··· Data shown ···

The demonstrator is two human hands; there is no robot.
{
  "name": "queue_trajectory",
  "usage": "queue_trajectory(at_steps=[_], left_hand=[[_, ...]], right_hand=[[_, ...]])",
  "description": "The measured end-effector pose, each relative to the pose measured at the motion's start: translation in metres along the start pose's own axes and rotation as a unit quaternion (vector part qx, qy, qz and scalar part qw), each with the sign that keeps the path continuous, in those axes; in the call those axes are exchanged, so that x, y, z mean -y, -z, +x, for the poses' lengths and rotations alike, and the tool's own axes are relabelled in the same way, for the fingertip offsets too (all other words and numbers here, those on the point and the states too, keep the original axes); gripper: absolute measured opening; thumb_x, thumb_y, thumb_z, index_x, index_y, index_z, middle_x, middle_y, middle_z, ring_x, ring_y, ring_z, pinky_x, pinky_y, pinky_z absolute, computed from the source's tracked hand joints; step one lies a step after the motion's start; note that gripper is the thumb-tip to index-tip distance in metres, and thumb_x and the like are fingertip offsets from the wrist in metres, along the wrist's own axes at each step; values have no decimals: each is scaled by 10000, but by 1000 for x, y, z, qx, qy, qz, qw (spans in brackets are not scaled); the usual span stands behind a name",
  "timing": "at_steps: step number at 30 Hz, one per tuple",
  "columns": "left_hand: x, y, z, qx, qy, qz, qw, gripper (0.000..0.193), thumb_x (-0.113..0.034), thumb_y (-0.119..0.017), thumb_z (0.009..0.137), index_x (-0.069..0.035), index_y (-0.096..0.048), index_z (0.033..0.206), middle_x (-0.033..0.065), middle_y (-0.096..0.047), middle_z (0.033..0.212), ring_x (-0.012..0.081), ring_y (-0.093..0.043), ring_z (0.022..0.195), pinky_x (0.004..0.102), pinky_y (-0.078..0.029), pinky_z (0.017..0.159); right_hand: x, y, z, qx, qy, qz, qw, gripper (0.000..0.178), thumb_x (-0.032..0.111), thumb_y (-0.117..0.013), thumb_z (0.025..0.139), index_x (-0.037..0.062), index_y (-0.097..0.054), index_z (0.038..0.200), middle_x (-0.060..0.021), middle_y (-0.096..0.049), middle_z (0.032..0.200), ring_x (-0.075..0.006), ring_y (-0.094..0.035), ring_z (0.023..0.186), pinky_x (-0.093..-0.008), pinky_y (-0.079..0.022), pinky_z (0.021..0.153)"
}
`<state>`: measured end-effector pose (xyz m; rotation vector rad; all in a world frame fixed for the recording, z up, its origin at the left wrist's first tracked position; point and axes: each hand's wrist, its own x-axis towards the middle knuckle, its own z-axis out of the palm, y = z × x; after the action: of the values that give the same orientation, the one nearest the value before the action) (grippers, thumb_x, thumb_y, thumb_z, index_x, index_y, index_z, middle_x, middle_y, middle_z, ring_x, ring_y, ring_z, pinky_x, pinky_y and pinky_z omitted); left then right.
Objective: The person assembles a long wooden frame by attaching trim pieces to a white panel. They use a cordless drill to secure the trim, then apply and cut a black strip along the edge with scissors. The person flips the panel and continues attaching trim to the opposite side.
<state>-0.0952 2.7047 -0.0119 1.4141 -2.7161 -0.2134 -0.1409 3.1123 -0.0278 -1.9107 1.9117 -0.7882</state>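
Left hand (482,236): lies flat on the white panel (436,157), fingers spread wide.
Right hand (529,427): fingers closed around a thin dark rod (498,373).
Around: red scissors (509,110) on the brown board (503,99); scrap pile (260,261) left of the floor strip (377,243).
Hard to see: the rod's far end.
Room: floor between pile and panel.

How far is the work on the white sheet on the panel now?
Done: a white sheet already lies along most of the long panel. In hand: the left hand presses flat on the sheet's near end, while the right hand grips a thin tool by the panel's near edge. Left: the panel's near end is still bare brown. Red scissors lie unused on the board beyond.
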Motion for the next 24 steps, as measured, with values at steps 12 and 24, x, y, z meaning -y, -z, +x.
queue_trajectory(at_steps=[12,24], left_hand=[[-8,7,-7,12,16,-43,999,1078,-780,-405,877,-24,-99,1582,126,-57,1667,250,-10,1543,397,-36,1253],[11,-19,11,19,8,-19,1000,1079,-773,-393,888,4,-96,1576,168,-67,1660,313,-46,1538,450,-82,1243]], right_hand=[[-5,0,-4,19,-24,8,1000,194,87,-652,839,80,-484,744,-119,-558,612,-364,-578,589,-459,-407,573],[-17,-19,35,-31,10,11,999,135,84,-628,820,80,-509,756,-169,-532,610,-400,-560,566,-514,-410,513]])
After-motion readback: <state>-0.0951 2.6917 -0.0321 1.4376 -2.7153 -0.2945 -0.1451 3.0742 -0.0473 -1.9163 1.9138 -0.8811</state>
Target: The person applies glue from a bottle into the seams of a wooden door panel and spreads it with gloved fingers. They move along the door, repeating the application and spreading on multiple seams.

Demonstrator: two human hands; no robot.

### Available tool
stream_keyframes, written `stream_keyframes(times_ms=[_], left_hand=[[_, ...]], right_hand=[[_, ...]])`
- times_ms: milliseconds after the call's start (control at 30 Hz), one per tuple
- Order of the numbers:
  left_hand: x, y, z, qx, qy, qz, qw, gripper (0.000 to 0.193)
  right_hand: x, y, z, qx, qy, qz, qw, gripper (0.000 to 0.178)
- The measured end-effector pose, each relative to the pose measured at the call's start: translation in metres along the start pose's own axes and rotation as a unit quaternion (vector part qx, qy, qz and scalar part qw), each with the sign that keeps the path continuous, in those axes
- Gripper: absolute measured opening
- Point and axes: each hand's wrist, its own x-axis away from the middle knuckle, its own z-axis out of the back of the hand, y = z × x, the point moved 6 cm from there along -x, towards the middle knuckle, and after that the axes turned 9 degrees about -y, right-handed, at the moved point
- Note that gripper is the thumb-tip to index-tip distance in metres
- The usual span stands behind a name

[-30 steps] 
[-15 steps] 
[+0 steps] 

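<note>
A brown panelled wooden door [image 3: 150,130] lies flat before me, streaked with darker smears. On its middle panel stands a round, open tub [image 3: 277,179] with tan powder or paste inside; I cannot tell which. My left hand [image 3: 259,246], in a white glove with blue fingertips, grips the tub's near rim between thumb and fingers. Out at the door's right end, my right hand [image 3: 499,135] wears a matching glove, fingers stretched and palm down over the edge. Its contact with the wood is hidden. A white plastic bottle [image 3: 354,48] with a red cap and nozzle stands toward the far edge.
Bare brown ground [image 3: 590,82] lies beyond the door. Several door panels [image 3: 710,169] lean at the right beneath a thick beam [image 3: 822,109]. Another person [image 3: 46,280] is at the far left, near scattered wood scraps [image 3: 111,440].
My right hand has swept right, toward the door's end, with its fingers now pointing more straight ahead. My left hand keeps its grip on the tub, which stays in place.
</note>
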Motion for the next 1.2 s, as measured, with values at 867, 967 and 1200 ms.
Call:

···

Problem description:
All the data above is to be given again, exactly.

Answer to this exercise:
The demonstrator is two human hands; there is no robot.
{
  "name": "queue_trajectory",
  "usage": "queue_trajectory(at_steps=[_], left_hand=[[_, ...]], right_hand=[[_, ...]])",
  "description": "The measured end-effector pose, each relative to the pose measured at the motion's start: translation in metres along the start pose's own axes and rotation as a unit quaternion (vector part qx, qy, qz and scalar part qw), each with the sign that keeps the path continuous, in those axes; in the call those axes are exchanged, so that x, y, z mean -y, -z, +x, for the poses' lengths and rotations alike, and the tool's own axes are relabelled in the same way, for the fingertip offsets too (all other words and numbers here, those on the point and the states too, keep the original axes); gripper: absolute measured opening; thumb_x, thumb_y, thumb_z, index_x, index_y, index_z, middle_x, middle_y, middle_z, ring_x, ring_y, ring_z, pinky_x, pinky_y, pinky_z absolute, computed from the source's tracked hand joints; step one lies a step after the motion's start; note that gripper is the thumb-tip to index-tip distance in metres, and thumb_x and the like are fingertip offsets from the wrist in metres, along the wrist's own axes at each step; values have no decimals: each is scaled by 10000, but by 1000 for x, y, z, qx, qy, qz, qw (spans in brackets are not scaled); the usual span stands behind a name",
  "timing": "at_steps: step number at 30 Hz, one per tuple",
  "columns": "left_hand: x, y, z, qx, qy, qz, qw, gripper (0.000..0.193), thumb_x (-0.113..0.034), thumb_y (-0.119..0.017), thumb_z (0.009..0.137), index_x (-0.069..0.035), index_y (-0.096..0.048), index_z (0.033..0.206), middle_x (-0.033..0.065), middle_y (-0.096..0.047), middle_z (0.033..0.212), ring_x (-0.012..0.081), ring_y (-0.093..0.043), ring_z (0.022..0.195), pinky_x (0.004..0.102), pinky_y (-0.078..0.029), pinky_z (0.017..0.159); right_hand: x, y, z, qx, qy, qz, qw, gripper (0.000..0.178), thumb_x (-0.032..0.111), thumb_y (-0.117..0.013), thumb_z (0.025..0.139), index_x (-0.037..0.062), index_y (-0.097..0.054), index_z (0.038..0.200), middle_x (-0.060..0.021), middle_y (-0.096..0.049), middle_z (0.032..0.200), ring_x (-0.075..0.006), ring_y (-0.094..0.035), ring_z (0.023..0.186), pinky_x (-0.093..-0.008), pinky_y (-0.079..0.022), pinky_z (0.021..0.153)"
}
`<state>`: measured end-effector pose (xyz m; rotation vector rad; all in a world frame fixed for the recording, z up, its origin at the left wrist's first tracked position; point and axes: each hand's wrist, its own x-axis towards the middle knuckle, its own z-axis out of the palm, y = z × x; after the action: of the values that give the same orientation, the one nearest the value before the action) (grippers, thumb_x, thumb_y, thumb_z, index_x, index_y, index_z, middle_x, middle_y, middle_z, ring_x, ring_y, ring_z, pinky_x, pinky_y and pinky_z omitted); left then right.
Objective: The person assembles a long wooden frame by attaching trim pieces to a white panel. They use a cordless drill to secure the trim, then apply and cut a black strip along the edge with scissors. The person flips the panel and continues attaching trim to the opposite side.
<state>-0.0952 2.7047 -0.0119 1.4141 -2.7161 -0.2134 -0.1409 3.1123 -0.0278 -1.9107 1.9117 -0.7882</state>
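Left hand (482,236): lies flat on the white panel (436,157), fingers spread wide.
Right hand (529,427): fingers closed around a thin dark rod (498,373).
Around: red scissors (509,110) on the brown board (503,99); scrap pile (260,261) left of the floor strip (377,243).
Hard to see: the rod's far end.
Room: floor between pile and panel.

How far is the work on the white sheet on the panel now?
Done: a white sheet already lies along most of the long panel. In hand: the left hand presses flat on the sheet's near end, while the right hand grips a thin tool by the panel's near edge. Left: the panel's near end is still bare brown. Red scissors lie unused on the board beyond.
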Motion for the next 24 steps, as measured, with values at steps 12 and 24, x, y, z meaning -y, -z, +x.
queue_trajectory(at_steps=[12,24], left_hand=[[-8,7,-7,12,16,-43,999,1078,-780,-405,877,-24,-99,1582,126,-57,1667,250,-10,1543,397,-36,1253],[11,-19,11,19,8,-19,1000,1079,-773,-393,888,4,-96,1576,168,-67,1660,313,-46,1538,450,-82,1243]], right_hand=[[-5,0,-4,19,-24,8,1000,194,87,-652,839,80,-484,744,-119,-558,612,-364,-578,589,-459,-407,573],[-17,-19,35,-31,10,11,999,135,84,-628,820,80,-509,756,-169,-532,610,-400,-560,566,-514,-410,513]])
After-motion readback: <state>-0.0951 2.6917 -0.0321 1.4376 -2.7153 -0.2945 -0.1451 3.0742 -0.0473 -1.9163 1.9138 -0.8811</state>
Target: The person applies glue from a bottle into the seams of a wooden door panel and spreads it with gloved fingers. They move along the door, repeating the application and spreading on multiple seams.

Demonstrator: two human hands; no robot.

### Available tool
stream_keyframes, written `stream_keyframes(times_ms=[_], left_hand=[[_, ...]], right_hand=[[_, ...]])`
- times_ms: milliseconds after the call's start (control at 30 Hz), one per tuple
- Order of the numbers:
  left_hand: x, y, z, qx, qy, qz, qw, gripper (0.000 to 0.193)
  right_hand: x, y, z, qx, qy, qz, qw, gripper (0.000 to 0.178)
- The measured end-effector pose, each relative to the pose measured at the call's start: translation in metres along the start pose's own axes and rotation as a unit quaternion (vector part qx, qy, qz and scalar part qw), each with the sign that keeps the path continuous, in those axes
- Gripper: absolute measured opening
- Point and axes: each hand's wrist, its own x-axis away from the middle knuckle, its own z-axis out of the back of the hand, y = z × x, the point moved 6 cm from there along -x, towards the middle knuckle, and after that the axes turned 9 degrees about -y, right-handed, at the moved point
- Note that gripper is the thumb-tip to index-tip distance in metres
- The usual span stands behind a name

[-30 steps] 
[-15 steps] 
[+0 steps] 

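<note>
A brown panelled wooden door [image 3: 150,130] lies flat before me, streaked with darker smears. On its middle panel stands a round, open tub [image 3: 277,179] with tan powder or paste inside; I cannot tell which. My left hand [image 3: 259,246], in a white glove with blue fingertips, grips the tub's near rim between thumb and fingers. Out at the door's right end, my right hand [image 3: 499,135] wears a matching glove, fingers stretched and palm down over the edge. Its contact with the wood is hidden. A white plastic bottle [image 3: 354,48] with a red cap and nozzle stands toward the far edge.
Bare brown ground [image 3: 590,82] lies beyond the door. Several door panels [image 3: 710,169] lean at the right beneath a thick beam [image 3: 822,109]. Another person [image 3: 46,280] is at the far left, near scattered wood scraps [image 3: 111,440].
My right hand has swept right, toward the door's end, with its fingers now pointing more straight ahead. My left hand keeps its grip on the tub, which stays in place.
</note>
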Motion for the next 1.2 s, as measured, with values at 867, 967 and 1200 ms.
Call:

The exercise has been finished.